Michael Myers, Del Taco, and new footage made Halloween's first TV broadcast weirdly historic
Screenshot: Dino Drac

If you were an unsupervised kid on October 30, 1981, NBC was ready to scare the ever-living shit out of you with a broadcast of the still-recent Halloween. Warning only that the movie contained “elements of shock and suspense” before it began, the TV version offered both a convenient way to give unsuspecting viewers years of nightmares and a bunch of extra footage and promo material that set it apart from the theatrical cut.

It’s the latter stuff that makes Halloween’s first airing so interesting. As pop historian Dinosaur Dracula writes in a look back at the Friday Night At The Movies version, NBC required director John Carpenter and producer Debra Hill to bulk up the movie’s run time with 12 additional minutes of footage. Since Halloween II was in production around the time the NBC deal was struck—both it and the TV version of its predecessor were released on the same Friday in 1981—Carpenter shot the requested footage, using the additions to foreshadow some of the sequel’s plot points. Dinosaur Dracula links to a summary of these new scenes, which focus on Michael’s backstory and connection to Laurie. He also uploaded one of them, too, which you can check out below.

Aside from these fairly substantial additions, the TV broadcast also included the tone-breaking additions of commercials and an advertisement for Halloween II. The commercial breaks, as you can see in a compilation upload, aren’t exactly made in the same spirit as the horror movie they interrupt.

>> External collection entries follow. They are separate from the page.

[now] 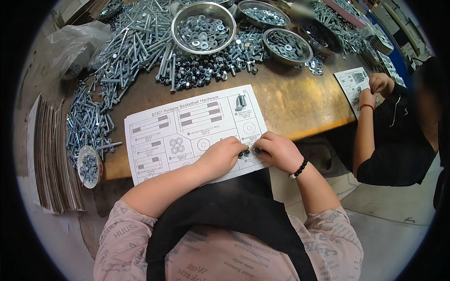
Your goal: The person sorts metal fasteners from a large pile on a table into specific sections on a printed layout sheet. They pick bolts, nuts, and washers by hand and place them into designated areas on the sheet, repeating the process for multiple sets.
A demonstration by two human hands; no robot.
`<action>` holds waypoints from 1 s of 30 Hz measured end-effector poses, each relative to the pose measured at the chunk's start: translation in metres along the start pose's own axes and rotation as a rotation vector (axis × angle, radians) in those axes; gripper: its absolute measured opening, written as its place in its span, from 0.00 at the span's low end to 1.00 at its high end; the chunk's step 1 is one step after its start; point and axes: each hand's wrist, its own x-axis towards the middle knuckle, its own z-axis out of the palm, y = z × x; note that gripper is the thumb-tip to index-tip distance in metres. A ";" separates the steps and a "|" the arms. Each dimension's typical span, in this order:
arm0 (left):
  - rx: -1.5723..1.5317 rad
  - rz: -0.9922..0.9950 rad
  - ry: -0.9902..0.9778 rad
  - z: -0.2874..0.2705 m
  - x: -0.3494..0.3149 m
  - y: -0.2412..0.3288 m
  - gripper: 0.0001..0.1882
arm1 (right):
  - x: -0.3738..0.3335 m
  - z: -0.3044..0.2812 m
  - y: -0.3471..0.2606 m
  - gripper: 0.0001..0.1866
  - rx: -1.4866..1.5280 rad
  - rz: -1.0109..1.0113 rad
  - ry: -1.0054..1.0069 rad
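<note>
The white printed card sheet (187, 133) with outlined parts slots lies flat on the brown wooden bench (300, 100); it looks light and bendable, best steadied by pressing down. At its near right corner sit small dark metal nuts (245, 152), hard, slippery and best pinched by their flats. The left hand (222, 157) and right hand (279, 151) meet over them, fingertips pinched together on the nuts.

steel bowls (203, 29): 4 | printed sheets (187, 126): 2 | small white dish (88, 166): 1 | people: 2
</note>
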 end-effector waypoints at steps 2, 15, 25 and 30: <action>-0.014 0.003 -0.002 0.002 0.000 0.000 0.16 | 0.000 0.001 0.000 0.13 0.008 0.001 -0.008; 0.119 -0.067 0.354 -0.060 0.002 -0.042 0.15 | 0.047 -0.034 0.002 0.11 0.070 0.008 0.135; 0.547 -0.079 0.454 -0.110 0.055 -0.121 0.11 | 0.202 0.020 0.014 0.08 -0.152 0.043 0.151; 0.794 -0.250 0.268 -0.116 0.059 -0.103 0.10 | 0.235 0.045 0.001 0.07 -0.315 0.099 0.134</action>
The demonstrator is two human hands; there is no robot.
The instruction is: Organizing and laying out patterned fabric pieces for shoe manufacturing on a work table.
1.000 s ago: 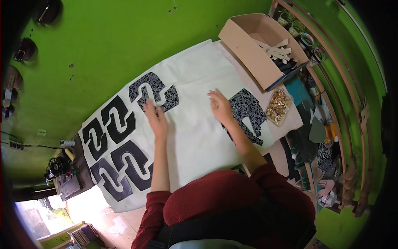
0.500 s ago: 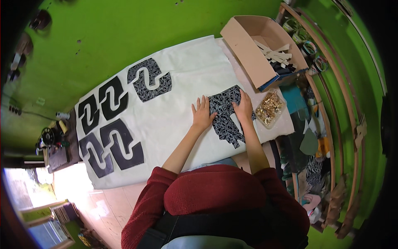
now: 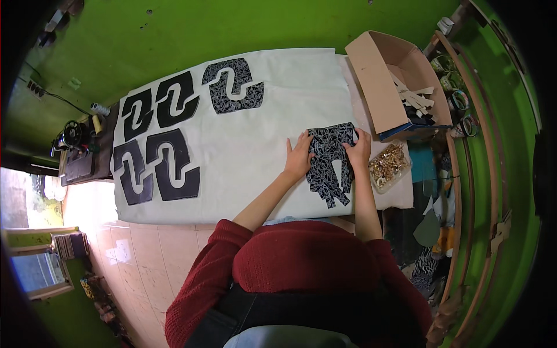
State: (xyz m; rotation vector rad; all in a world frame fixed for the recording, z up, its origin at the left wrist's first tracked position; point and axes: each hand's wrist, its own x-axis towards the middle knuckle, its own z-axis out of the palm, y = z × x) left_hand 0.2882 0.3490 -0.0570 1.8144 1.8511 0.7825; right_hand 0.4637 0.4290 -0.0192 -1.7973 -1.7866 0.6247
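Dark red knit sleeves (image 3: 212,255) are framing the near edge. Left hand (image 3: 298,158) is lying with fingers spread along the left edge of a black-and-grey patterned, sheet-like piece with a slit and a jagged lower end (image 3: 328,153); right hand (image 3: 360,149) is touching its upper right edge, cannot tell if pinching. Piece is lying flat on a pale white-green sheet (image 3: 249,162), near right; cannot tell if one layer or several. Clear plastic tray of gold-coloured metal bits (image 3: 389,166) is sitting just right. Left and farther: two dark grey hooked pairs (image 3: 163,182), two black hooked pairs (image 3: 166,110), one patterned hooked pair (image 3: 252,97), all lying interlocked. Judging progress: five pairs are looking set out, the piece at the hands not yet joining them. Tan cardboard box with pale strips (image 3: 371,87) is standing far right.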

Still, the broadcast, from its ads showing fluffy-haired teens eating Del Taco and trailers for Time Bandits to the new scenes connecting Halloween and its sequel, are fascinating as a look back to a different time—one where network movie airings were the best way for most people to watch movies at home and before parental control technology could be used to stop kids from spending a Friday night scarring their fragile psyches with films about masked serial killers.